Quote the records below word for word, please, from the very first line through the one that contains "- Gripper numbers", and nothing beyond it.
--- START ---
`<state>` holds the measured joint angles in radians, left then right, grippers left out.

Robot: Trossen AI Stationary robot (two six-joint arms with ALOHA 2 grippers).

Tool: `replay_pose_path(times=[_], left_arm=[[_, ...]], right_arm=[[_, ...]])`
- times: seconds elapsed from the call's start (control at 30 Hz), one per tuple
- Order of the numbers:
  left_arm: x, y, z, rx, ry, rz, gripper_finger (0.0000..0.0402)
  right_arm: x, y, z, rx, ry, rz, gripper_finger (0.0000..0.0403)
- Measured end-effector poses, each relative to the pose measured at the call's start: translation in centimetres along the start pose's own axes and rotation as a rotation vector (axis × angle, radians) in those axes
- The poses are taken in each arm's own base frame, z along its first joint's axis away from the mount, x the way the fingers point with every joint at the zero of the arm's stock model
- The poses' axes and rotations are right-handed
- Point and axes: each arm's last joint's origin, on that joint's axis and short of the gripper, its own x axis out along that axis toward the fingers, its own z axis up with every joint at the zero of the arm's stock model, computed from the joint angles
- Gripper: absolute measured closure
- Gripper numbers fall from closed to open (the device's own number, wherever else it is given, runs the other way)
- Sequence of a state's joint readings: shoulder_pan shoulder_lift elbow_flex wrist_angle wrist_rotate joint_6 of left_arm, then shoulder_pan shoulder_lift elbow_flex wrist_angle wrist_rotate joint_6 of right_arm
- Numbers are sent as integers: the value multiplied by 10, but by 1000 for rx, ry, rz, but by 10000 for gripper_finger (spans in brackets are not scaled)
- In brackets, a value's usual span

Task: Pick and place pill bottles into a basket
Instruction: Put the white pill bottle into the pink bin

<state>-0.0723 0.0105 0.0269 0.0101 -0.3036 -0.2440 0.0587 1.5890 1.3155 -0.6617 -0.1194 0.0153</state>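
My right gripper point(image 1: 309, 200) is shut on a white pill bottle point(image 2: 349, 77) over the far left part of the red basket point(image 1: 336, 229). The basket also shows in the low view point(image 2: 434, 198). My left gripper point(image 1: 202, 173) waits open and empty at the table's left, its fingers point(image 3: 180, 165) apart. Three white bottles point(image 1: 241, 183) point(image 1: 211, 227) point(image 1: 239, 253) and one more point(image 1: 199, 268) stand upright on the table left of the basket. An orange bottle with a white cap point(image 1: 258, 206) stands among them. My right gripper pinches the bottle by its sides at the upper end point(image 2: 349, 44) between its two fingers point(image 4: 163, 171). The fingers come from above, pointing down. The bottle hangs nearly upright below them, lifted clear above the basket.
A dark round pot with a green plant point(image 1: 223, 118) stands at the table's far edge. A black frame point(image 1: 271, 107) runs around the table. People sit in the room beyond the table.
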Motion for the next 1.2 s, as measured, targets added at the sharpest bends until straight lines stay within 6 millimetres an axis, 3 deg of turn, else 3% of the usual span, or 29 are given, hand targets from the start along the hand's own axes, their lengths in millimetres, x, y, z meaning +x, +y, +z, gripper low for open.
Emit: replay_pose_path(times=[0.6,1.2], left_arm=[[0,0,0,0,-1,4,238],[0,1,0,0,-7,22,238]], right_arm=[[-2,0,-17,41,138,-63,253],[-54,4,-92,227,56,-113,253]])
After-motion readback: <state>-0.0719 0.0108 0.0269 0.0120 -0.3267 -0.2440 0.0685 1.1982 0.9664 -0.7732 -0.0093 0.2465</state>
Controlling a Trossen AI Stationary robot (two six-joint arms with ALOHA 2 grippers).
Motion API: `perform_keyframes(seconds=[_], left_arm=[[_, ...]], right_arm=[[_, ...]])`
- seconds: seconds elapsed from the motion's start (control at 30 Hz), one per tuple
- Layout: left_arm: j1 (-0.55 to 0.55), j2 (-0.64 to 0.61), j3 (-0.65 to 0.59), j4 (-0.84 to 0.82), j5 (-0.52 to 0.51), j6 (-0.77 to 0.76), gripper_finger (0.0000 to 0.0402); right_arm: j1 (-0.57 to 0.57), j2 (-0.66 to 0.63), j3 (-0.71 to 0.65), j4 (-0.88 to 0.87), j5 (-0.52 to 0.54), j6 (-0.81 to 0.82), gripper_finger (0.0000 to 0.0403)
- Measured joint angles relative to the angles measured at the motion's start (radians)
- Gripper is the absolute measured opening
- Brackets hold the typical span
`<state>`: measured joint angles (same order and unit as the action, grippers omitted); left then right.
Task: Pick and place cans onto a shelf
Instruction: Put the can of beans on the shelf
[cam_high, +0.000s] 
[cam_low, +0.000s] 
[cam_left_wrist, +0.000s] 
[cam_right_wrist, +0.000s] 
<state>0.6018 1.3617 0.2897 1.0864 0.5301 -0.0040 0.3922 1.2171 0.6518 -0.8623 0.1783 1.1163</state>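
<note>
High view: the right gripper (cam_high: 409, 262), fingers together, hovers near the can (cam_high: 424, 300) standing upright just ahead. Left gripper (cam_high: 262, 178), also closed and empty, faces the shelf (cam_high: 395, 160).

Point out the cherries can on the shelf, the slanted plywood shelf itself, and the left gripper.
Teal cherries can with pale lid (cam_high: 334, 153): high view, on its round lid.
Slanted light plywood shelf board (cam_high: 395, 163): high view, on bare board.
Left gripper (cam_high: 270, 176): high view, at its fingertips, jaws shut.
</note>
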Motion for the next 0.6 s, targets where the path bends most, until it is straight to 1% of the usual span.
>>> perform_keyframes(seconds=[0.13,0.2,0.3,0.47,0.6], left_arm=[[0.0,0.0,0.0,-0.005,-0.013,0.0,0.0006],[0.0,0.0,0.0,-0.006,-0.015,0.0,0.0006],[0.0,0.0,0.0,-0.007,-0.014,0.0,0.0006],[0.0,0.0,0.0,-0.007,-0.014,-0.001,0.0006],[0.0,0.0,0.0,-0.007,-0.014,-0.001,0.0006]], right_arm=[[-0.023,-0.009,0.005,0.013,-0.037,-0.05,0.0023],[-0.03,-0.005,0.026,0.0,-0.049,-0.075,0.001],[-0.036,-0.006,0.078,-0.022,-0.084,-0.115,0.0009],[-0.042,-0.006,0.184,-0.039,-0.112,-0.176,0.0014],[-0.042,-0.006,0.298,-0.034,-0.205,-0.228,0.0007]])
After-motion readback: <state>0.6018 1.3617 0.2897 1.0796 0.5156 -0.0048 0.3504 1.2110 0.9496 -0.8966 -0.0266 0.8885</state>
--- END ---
RESPONSE
`<state>` holds the measured joint angles in radians, left then right, grippers left out.

Robot: Trossen AI Stationary robot (two six-joint arms with ALOHA 2 grippers).

Tool: `replay_pose_path(times=[_], left_arm=[[_, ...]], right_arm=[[_, ...]])`
- times: seconds elapsed from the call's start (control at 30 Hz), one per tuple
- Order of the numbers:
  left_arm: x, y, z, rx, ry, rz, gripper_finger (0.0000..0.0402)
  right_arm: x, y, z, rx, ry, rz, gripper_finger (0.0000..0.0403)
- Measured end-effector poses, each relative to the pose measured at the call's start: translation in centimetres along the start pose's own axes and rotation as a rotation vector (axis × angle, radians) in those axes
- The poses are taken in each arm's own base frame, z along its first joint's axis away from the mount, x the way the fingers point with every joint at the zero of the arm's stock model
- The poses' axes and rotations are right-handed
- Point and axes: each arm's last joint's origin, on that joint's axis and short of the gripper, its own x axis out along that axis toward the fingers, its own z axis up with every joint at the zero of the arm's stock model, computed from the joint angles
- Gripper: absolute measured closure
- Gripper numbers fall from closed to open (the device's own number, wherever else it is given, runs the other way)

Nothing further is needed for the answer.